Sorulan her soruya cevap verilebiliyor belki ama okulöncesi öğretmenliği eğitimi almamış sınıf öğretmenlerinin, okulöncesi çağındaki çocuklara eğitim/öğretim verirken hallerinin nice olacağına dair bir cevaba henüz rastlamadım. Söylenen tek şey: “Okuma yazma öğretimine Nisan’da başlanacak, o zamana kadar oyun oynanacak.” Bu yeni sistem bizlere bir oyun oynamasa bari.

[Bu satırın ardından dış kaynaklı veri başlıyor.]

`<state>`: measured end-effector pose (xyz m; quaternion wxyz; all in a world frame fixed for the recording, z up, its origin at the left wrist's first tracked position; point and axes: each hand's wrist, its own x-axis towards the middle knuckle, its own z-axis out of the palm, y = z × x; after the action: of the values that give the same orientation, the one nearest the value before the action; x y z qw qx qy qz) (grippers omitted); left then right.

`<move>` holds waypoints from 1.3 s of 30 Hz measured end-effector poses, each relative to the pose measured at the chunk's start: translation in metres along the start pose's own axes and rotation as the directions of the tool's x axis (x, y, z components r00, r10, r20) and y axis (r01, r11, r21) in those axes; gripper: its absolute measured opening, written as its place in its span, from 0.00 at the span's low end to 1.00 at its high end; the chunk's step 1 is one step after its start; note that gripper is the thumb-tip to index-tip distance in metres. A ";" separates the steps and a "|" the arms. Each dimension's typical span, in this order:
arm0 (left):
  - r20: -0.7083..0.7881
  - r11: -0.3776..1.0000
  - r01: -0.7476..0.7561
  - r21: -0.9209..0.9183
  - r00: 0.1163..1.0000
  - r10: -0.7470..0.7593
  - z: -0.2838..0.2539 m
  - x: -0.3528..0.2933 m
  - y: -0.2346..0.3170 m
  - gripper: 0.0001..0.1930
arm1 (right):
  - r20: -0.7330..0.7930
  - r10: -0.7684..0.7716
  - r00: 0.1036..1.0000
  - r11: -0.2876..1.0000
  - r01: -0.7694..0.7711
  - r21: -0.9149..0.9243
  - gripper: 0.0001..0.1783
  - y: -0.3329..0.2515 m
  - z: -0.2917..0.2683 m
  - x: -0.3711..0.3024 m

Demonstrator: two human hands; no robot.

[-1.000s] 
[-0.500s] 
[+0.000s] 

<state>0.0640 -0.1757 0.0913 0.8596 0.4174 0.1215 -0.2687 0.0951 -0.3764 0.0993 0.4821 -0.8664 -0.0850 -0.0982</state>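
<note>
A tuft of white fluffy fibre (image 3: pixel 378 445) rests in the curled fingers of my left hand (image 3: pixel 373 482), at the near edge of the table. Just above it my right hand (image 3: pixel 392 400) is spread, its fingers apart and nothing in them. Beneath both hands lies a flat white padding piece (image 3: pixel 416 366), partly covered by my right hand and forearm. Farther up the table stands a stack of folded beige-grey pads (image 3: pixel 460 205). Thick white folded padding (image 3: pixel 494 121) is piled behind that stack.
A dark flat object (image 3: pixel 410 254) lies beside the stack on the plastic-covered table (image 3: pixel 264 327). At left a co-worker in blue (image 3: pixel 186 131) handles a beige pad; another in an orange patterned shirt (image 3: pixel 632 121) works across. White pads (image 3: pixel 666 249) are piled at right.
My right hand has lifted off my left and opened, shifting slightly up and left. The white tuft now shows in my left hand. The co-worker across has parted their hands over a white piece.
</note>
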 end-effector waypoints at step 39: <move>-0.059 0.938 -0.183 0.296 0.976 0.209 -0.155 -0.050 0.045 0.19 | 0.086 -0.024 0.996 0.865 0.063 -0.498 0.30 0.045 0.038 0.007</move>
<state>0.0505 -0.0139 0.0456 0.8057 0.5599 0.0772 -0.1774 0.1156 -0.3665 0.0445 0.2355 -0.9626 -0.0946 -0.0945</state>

Öğretmen Akademisi Vakfı’ nın reklamlarından biri, bir sınıf öğretmeninin öğrencilerine yönelttiği şu soruyla sonlanıyor: Önümüze çok zor bir şey çıkarsa ne diyeceğiz? Çocuklar: Biz bunu yaparız. Sanırım artık elimizden gelen tek şey, bu slogana sıkı sıkı sarılmak. Ama bence bu konuyla ilgili asıl soru şu: Biz bunu yapmalı mıyız?
Sözü daha fazla uzatmayayım. Laf aramızda, buraya kadar suya sabuna dokunmadan fikrimi dile getireceğim diye canım çıktı zaten.